▶ Exercise
Using the listing below, output only the lines from the one that contains "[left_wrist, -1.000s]" through the one that contains "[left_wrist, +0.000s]", inclusive, exactly as given and without images.

▶ Data provided

--- START ---

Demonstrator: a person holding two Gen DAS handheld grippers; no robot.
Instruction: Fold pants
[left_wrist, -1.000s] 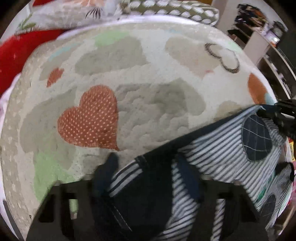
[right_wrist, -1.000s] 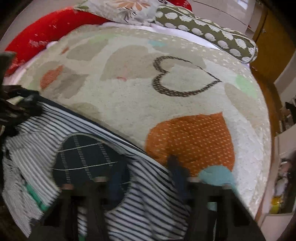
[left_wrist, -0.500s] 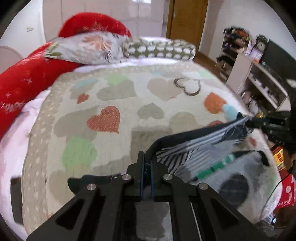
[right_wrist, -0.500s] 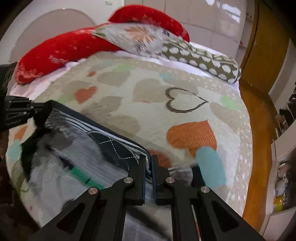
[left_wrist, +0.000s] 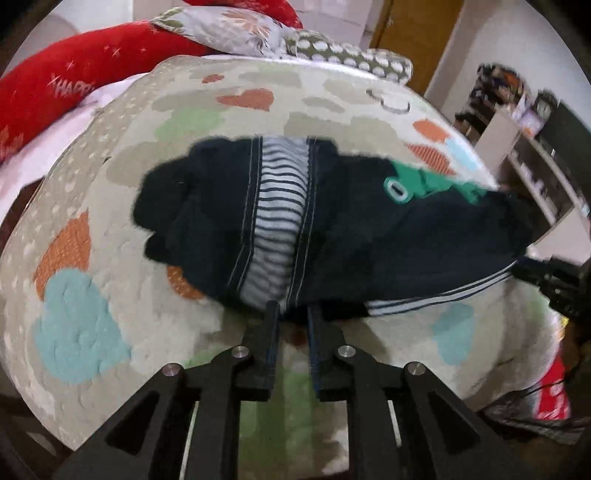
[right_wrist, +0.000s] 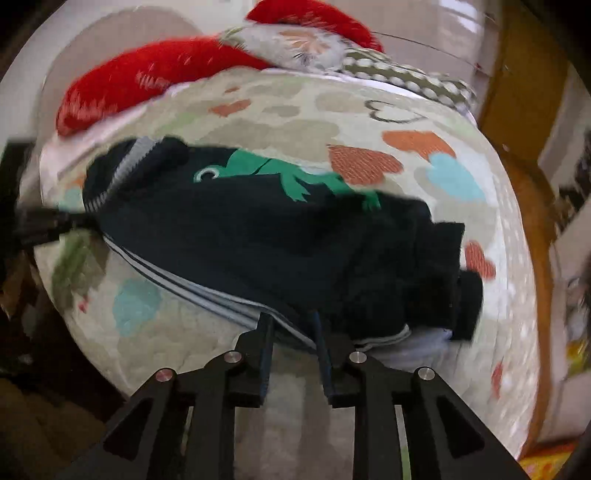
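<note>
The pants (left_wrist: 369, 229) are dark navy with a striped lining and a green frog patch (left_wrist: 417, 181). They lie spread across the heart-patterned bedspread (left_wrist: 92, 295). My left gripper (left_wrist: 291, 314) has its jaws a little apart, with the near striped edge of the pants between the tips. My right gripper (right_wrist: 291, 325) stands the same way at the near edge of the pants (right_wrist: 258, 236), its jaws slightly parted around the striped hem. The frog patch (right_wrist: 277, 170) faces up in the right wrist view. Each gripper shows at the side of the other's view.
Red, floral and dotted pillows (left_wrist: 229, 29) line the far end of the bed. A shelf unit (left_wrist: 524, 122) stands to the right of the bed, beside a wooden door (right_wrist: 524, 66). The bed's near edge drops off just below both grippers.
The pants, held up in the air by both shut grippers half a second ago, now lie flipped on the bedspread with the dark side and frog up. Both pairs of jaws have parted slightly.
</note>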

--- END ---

▶ Result below
[left_wrist, -1.000s] 
[right_wrist, -1.000s] 
[left_wrist, -0.500s] 
[right_wrist, -0.500s] 
[left_wrist, +0.000s] 

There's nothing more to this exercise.